United States District Court, E.D. Louisiana

November 25, 2014

JOSEPH RAYMOND GRECO, III, SECTION: R(5)
v.
VELVET CACTUS, LLC AND SCOTT DICKINSON

ORDER AND REASONS

SARAH S. VANCE, District Judge.

Before the Court is defendants Velvet Cactus, LLC and Scott Dickinson's motion for attorney's fees. Because the Court finds that plaintiff asserted a frivolous Title VII claim against defendant Scott Dickinson, the Court GRANTS IN PART defendants' motion and awards defendants attorney's fees in the amount of $180.00.

I. Background

Plaintiff Joseph Raymond Greco, III filed this suit against defendants Velvet Cactus, LLC and Scott Dickinson asserting claims for sexual harassment and retaliation under Title VII of the Civil Rights Act of 1964 as well as state law tort claims.[1] On June 27, 2014, the Court granted summary judgment against plaintiff on his Title VII claims and declined to exercise jurisdiction over the pendent state law claims.[2] More specifically, the Court dismissed: 1) plaintiff's Title VII claims against Dickinson because a Title VII claim is not viable against a non-employer;[3] 2) plaintiff's Title VII sexual harassment claim against Velvet Cactus because "uncontroverted evidence demonstrates that Greco's behavior failed to send a consistent signal that Dickinson's conduct was unwelcome;"[4] and 3) plaintiff's Title VII retaliation claim against Velvet Cactus because "Greco [] failed to present any facts indicating the existence of a nexus between his alleged rejection of Dickinson's advances and [Velvet Cactus'] decision to terminate him."[5]

Defendants now move the Court to award attorney's fees under 28 U.S.C. § 2000e-5(k).
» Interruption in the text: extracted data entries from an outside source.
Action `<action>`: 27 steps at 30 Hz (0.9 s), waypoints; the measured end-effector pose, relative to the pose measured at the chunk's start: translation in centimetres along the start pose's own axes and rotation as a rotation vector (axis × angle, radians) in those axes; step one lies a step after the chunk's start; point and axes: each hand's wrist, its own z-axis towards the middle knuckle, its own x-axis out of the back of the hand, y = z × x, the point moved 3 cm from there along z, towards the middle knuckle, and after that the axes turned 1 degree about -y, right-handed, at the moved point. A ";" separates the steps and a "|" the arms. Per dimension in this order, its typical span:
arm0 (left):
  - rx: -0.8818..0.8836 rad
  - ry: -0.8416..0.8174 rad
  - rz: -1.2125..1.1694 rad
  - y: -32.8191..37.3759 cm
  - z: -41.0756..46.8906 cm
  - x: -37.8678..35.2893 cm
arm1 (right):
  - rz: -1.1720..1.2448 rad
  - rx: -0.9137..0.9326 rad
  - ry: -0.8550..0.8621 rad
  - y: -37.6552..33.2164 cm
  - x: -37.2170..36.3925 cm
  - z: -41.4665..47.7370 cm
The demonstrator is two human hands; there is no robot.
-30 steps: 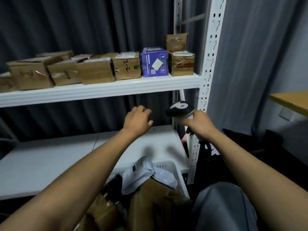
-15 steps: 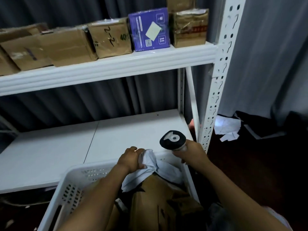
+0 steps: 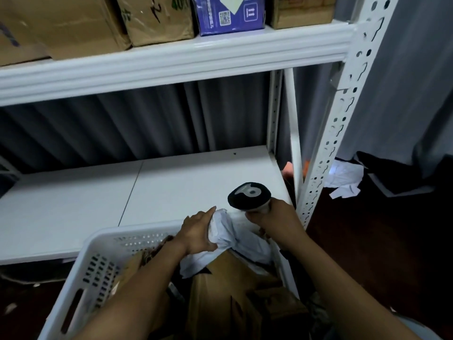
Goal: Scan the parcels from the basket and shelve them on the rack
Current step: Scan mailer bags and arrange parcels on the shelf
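A white perforated basket [image 3: 98, 268] stands in front of the rack, filled with brown cardboard parcels [image 3: 220, 298] and a white soft mailer bag [image 3: 230, 236] on top. My left hand [image 3: 196, 231] grips the bag at its upper left end, thumb underneath. My right hand [image 3: 277, 217] holds a black and white barcode scanner [image 3: 248, 196] just right of the bag, its head above the lower shelf's front edge. The white lower shelf [image 3: 122, 197] of the rack lies directly behind the basket.
The upper shelf [image 3: 171, 62] carries several brown boxes [image 3: 157, 18] and a blue box [image 3: 228, 15]. A white perforated rack post [image 3: 335, 133] rises at right. Crumpled white paper [image 3: 343, 177] and dark fabric lie on the dark floor to the right. Grey curtain behind.
Both hands came down from shelf height to the basket. My left hand took hold of the white bag and has lifted its end slightly. The view tilted down and closer.
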 end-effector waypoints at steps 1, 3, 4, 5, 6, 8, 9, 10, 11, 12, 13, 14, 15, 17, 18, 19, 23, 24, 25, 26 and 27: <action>0.012 0.067 -0.082 0.1 -0.6 0.3 | 0.005 0.007 -0.008 -0.1 -0.1 0.0; 0.046 0.228 -0.295 0.3 -1.6 1.3 | 0.076 0.010 -0.031 -0.3 -0.2 0.1; 0.068 0.301 -0.389 0.5 -2.1 1.7 | 0.138 0.002 -0.045 -0.4 -0.4 0.1; 0.095 0.362 -0.462 0.6 -2.6 2.2 | 0.199 -0.003 -0.064 -0.6 -0.6 0.1; 0.120 0.421 -0.514 0.8 -3.0 2.7 | 0.253 -0.004 -0.082 -0.8 -0.8 0.0; 0.180 0.515 -0.635 1.0 -3.5 3.2 | 0.352 -0.003 -0.113 -0.9 -1.4 0.3; 0.207 0.549 -0.705 1.3 -3.9 3.5 | 0.389 0.009 -0.128 -1.0 -1.6 0.3; 0.219 0.568 -0.787 2.0 -4.5 3.9 | 0.423 0.029 -0.146 -1.3 -1.9 0.2; 0.215 0.591 -0.872 2.8 -5.2 4.3 | 0.454 0.049 -0.161 -1.5 -2.1 0.1; 0.197 0.601 -0.955 3.5 -5.7 4.5 | 0.483 0.056 -0.168 -1.7 -2.3 0.1; 0.178 0.598 -1.018 4.1 -6.3 4.7 | 0.519 0.061 -0.172 -1.8 -2.4 0.1; 0.154 0.583 -1.065 4.4 -6.7 4.7 | 0.564 0.066 -0.178 -2.0 -2.5 0.1; 0.136 0.562 -1.118 4.4 -7.1 4.7 | 0.621 0.064 -0.184 -2.1 -2.5 0.2; 0.115 0.510 -1.205 4.0 -7.8 4.7 | 0.748 0.043 -0.209 -2.4 -2.3 0.4; 0.100 0.461 -1.228 3.7 -8.2 4.7 | 0.804 0.027 -0.226 -2.5 -2.4 0.5; 0.083 0.405 -1.240 3.5 -8.5 4.7 | 0.855 0.017 -0.245 -2.6 -2.4 0.5; 0.020 0.285 -1.191 3.3 -9.4 4.6 | 0.905 -0.002 -0.275 -3.3 -2.1 0.3; 0.028 0.303 -1.185 3.3 -9.5 4.6 | 0.879 0.003 -0.262 -3.4 -2.1 0.3; 0.033 0.328 -1.182 3.2 -9.6 4.6 | 0.838 0.016 -0.233 -3.3 -2.0 0.5; 0.035 0.360 -1.168 3.2 -9.7 4.6 | 0.780 0.027 -0.195 -3.2 -2.0 0.6; 0.041 0.398 -1.143 3.1 -9.9 4.7 | 0.720 0.029 -0.156 -2.9 -1.8 0.7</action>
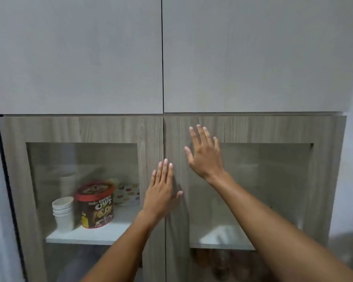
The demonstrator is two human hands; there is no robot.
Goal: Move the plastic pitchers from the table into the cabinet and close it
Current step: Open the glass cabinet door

Defendants argue that they "should be awarded its reasonable attorneys' fees associated with having to defend Plaintiff's baseless Title VII claims."[6] In response, plaintiff argues that defendants are not entitled to attorney's fees and, even if they were, that "Defendants' requested fees are unreasonable."[7]

II. Discussion

A. Legal Standard

It is the general rule in the United States that in the absence of legislation providing otherwise, litigants are liable for their own attorney's fees. See Christianburg Garment Co. v. Equal Employment Opportunity Commission, 434 U.S. 412, 415 (1978) (citing Alyeska Pipeline Co. v. Wilderness Society, 412 U.S. 240 (1975)). Congress has, however, provided limited exceptions to the general rule under selected statutes protecting particular federal rights. See id. Some of these statutes make fee awards mandatory for a prevailing plaintiff. Other statutes make fee awards permissive but limit the parties who can recover to prevailing plaintiffs. See id. at 415-416. Many of these statutes, however, provide the district court with a great deal of flexibility and discretion in awarding attorney's fees to either a prevailing plaintiff or a prevailing defendant. Section 706(k) of the 1964 Civil Rights Act falls within this last category. Section 706(k) provides:

In any action or proceeding under this title the court, in its discretion, may allow the prevailing party, other than the Commission or the United States, a reasonable attorney's fees as part of the costs, and the Commission and the United States shall be liable for costs the same as a private person.

42 U.S.C. § 2000e-5(k).

Under § 706(k), a prevailing plaintiff is to be awarded attorney's fees in all but exceptional circumstances. See Christianburg, 434 U.S. at 417. However, the policy considerations that support granting attorney's fees to a prevailing plaintiff are not present when there is a prevailing defendant. As such, a district court may grant a prevailing defendant's attorney's fees only when the court in its discretion finds that the plaintiff's claims were "frivolous, unreasonable, or without foundation." Id. at 421. "[T]o determine whether a suit is frivolous, a court must ask whether the case is so lacking in arguable merit as to be groundless or without foundation rather than whether the claim was ultimately successful." Stover v. Hattiesburg Pub. Sch. Dist., 549 F.3d 985, 988 (5th Cir. 2008) (citing Jones v. Texas Tech Univ., 656 F.2d 1137, 1145 (5th Cir. 1981)). When making this determination, the court may consider factors such as "whether the plaintiff established a prima facie case, whether the defendant offered to settle, and whether the court held a full trial." Myers v. City of W. Monroe, 211 F.3d 289, 292 (5th Cir. 2000).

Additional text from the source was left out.